IndustryOnline Travel SEM Addictions: Web 2.0, Paid Links, Social Media

Online Travel SEM Addictions: Web 2.0, Paid Links, Social Media

Social media abuse, paid links PageRank, Web 2.0 overdose. Is online travel search marketing DOA?

Every year the holiday season brings personal reflection and empty promises masquerading as resolutions. Kick the habit. Make new friends. Trim down, buy a new scale.

Search marketers want to connect with the next generation of online consumers. In today’s rapidly changing search marketplace, ideas, and technology move faster than the speed of light. Search marketers need to catch up, if they can.

If your company’s at a crossroads, is it time to pull out the AJAX map and satellite imagery to steer your ship in a different direction?

Kick the Habit — Web 2.0 to 2.Overdose

Shiny, new wrappers on long-established sites don’t revitalize the concept of meaningful content. Lost in the rapid rise of UGC and multimedia content, relevancy is missing in action. Web 2.0 has generated so many lookalike travelogues and sharing sites, none are unique.

Think an injection of UGC will do the trick? Watch out for Web 2.Overdose. These botoxed Web sites won’t fool anyone on close inspection.

That’s not to say Web 2.0 won’t make a significant impact on user behavior. But Web site visitors may have an allergic reaction.

TripAdvisor’s new streamlined look may be a facelift for a site aging rapidly, compared to younger, cuter AJAXed sites. The fundamental concept of TripAdvisor is simple. It’s now lost in clutter.

What matters most is quality of content. Web 2.0 is only skin-deep.

Cool tools and wow functionality for today’s social platforms are only relevant if they help consumers. The shininess will wear off otherwise.
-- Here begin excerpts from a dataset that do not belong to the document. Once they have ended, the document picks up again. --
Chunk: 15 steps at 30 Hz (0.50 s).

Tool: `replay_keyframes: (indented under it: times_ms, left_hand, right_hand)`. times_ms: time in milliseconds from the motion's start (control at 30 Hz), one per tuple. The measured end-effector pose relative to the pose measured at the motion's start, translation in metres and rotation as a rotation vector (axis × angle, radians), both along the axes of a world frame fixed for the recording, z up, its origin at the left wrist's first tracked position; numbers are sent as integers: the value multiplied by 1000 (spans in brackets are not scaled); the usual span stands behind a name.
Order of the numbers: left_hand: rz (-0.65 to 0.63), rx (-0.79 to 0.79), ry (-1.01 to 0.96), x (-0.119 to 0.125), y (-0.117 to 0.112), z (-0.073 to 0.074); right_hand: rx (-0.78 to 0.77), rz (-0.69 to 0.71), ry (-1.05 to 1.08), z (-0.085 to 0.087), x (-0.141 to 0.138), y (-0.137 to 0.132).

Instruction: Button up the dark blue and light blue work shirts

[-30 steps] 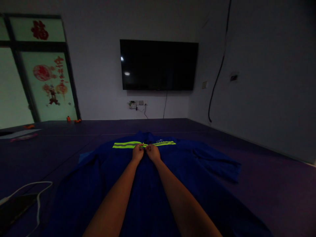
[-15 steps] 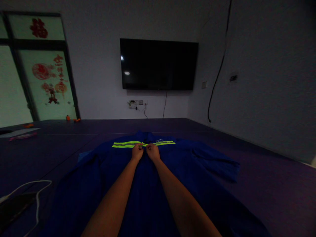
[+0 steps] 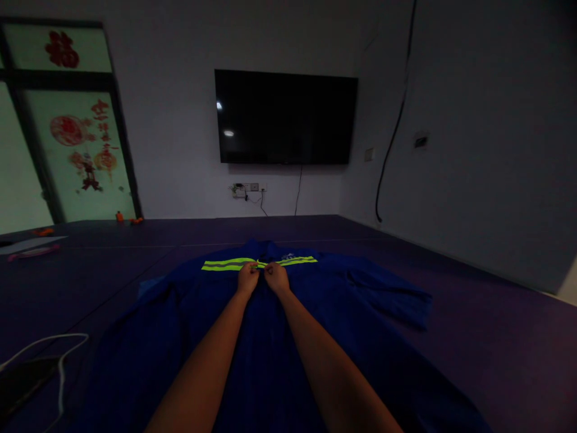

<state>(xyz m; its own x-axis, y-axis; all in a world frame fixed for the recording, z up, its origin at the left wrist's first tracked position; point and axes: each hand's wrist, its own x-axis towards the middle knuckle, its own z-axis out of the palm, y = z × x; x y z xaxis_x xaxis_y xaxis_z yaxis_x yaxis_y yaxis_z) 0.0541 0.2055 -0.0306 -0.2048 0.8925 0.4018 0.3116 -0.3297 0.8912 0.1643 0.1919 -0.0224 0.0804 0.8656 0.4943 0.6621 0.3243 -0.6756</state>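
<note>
Evidently, one blue jacket (image 3: 333,294) lies spread on the purple floor (image 3: 478,337), likely so that its front is within reach. The left hand (image 3: 248,278) and right hand (image 3: 277,278) each pinch cloth at mid-chest, side by side, presumably for an even grip on both front edges; what exactly sits between the fingertips I cannot tell. Two yellow-green strips (image 3: 220,265) show, one per side. One white cable (image 3: 61,379) lies well apart, leftward.
</note>
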Motion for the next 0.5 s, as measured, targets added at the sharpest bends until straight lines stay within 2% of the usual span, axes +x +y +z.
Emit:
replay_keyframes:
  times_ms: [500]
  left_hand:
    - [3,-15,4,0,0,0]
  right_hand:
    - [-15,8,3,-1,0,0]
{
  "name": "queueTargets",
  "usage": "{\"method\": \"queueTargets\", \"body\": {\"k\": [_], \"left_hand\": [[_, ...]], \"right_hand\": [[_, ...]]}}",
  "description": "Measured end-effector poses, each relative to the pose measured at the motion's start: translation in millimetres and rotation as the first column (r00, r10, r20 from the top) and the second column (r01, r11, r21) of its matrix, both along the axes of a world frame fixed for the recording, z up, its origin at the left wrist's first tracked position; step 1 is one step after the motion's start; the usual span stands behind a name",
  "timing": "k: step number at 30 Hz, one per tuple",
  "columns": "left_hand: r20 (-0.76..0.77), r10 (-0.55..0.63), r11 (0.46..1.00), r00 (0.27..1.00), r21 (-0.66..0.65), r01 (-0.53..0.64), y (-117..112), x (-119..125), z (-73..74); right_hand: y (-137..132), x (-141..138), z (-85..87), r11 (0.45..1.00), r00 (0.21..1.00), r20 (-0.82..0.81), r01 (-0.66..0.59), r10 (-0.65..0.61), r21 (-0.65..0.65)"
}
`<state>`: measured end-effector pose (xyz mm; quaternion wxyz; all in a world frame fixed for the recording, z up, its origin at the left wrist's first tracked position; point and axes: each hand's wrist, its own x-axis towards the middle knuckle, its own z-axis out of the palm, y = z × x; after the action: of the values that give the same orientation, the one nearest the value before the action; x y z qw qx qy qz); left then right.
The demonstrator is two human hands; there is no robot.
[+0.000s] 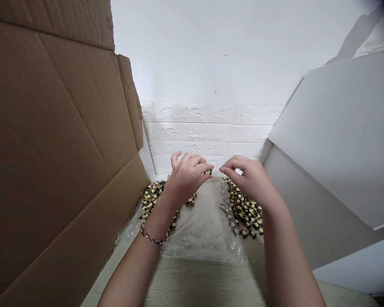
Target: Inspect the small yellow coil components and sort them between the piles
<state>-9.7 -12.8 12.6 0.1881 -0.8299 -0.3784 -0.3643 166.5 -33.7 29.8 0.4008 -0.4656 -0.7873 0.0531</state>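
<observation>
My left hand [189,172] pinches a small transformer [208,172] between thumb and index finger. It has a yellow-wrapped body, black ends and thin pins that point right. Close to those pins, my right hand [241,171] is closed, its thumb and fingertips pressed together. Whatever those fingertips hold, if anything, is too small to make out. A gap separates the two hands. Beneath my left forearm lies a pile of similar transformers [152,196], partly hidden by the arm. Another pile [246,211] spreads beside my right wrist.
A clear plastic bag [201,230] lies flat on the pale wood-look table [205,281], between the piles. Tall brown cardboard [57,140] walls off the left side. White panels [339,136] stand at the right. Behind is a white brick-patterned wall [185,111].
</observation>
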Motion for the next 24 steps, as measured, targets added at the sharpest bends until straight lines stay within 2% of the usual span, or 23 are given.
{"method": "queueTargets", "body": {"k": [8, 18, 24], "left_hand": [[-0.044, -0.017, 1.000, 0.999, -0.014, 0.016, 2.8, 1.6, -2.8], [0.096, 0.038, 0.998, 0.995, -0.043, -0.034, 0.8, 3.8, -2.0], [0.116, 0.057, 0.996, 0.992, -0.069, -0.049, 1.5, 6.7, -3.8]], "right_hand": [[2.0, 3.1, -1.4, 1.000, 1.000, 0.026, 0.011, -0.010, -0.012], [-1.7, -3.7, 1.8, 0.998, 0.999, 0.022, 0.028, -0.030, 0.059], [-2.3, -7.1, 1.9, 0.993, 0.994, 0.065, 0.079, -0.085, 0.085]]}}
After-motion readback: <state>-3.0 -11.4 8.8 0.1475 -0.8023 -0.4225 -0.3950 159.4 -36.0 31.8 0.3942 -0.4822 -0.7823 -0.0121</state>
Don’t Abuse Social Media Sites

Remember the three Cs of Web 1.0 — content, community, commerce? Social media has subtracted the third C and divided “community” into “conversation, connectivity, and collaboration.” At last month’s PhocusWright conference, Cindy Estis Green, author of the new TIA report “Travel Marketers Guides to Social Media & Social Networks,” argues that the three Ps of marketing (product, price, promotion/positioning) are being replaced by the Five Cs:

  • Content
  • Control
  • Conversation and context
  • Connectivity
  • Collaboration

The five Cs have put marketers in a tailspin, trying to figure out how to insert themselves into consumer networks and relationships. How can you control millions of inaccurate and divergent conversations? The answer: you don’t, you can’t. You can only influence and learn to steer the ship.

Whether brands can actually make some headway into social media — using widgets and applications, viral campaigns or effective social adverting — remains to be seen. Every travel marketer should look at the social space with a more critical eye. Stop participating just because it’s cool. Add some real value.

Paid Links: Necessary Link Building Evil?

The recent debate over paid link advertising certainly has drawn some attention to the travel space, where promises of qualified traffic are highly dependent on the value of a link from an authoritative site.

For many, it’s made sense to advertise with the sites that also provide some link value, in addition to direct traffic and sales. But in this industry, which continues to be plagued with link exchange schemes, paid links will continue to be a necessary evil, and the modus operandi of SEM (define) agencies working for travel sites.

As link building fundamentally gets more difficult for travel sites, there’s hope on the horizon. Link building will continue to mature and transition in-house. It’s much easier to control the brand message and work with the new trade press: bloggers with real influence.

Social Search Success Metrics: The Cure

The core message in social search: Travel planning funnel has become refillable flask. With a social media play, conversions are not simply bookings. Interaction and conversation driven by the consumer after the experience assists in driving future bookings.

The concept of return on engagement (ROE) looks at a multitude of factors and timelines to draw meaningful conclusions from data surrounding SMM. To measure ROE, key performance indicators (KPIs) include:

  • Conversion rate
  • Time spent
  • Share of wallet
  • Dollar spent per transaction
  • Brand favorability
  • Aided/unaided brand awareness
  • Product development feedback loop
  • Word of mouth (WOM)/buzz

If you need further proof meaningful metrics are needed, look at the results of Southwest Airlines Ding, a successful, albeit prehistoric, version of a 2.0 widget. Since launching, Ding has generated more than $150 million in ticket sales. The widget increases visitors and consumption of the Southwest site, since Ding users visit the site 16 times more often than users who don’t Ding.

During Ding visits, users consume fewer pages, representing increased efficiency. They’re more familiar with the Southwest site, so they finish transactions more quickly.

Visitor frequency also translates to buyer frequency. Although Ding users spend fewer dollars per transaction, they buy more on average. That means more dollars overall per buyer.

Southwest later found that Ding users are more likely to engage in social networking. They’re more active.

The heaviest users? More likely to purchase. Not only brand loyal, they’re highly engaged in the process.

That means visitors to your travel Web site won’t be dead on arrival.

And your CEO will never overdose on ROE.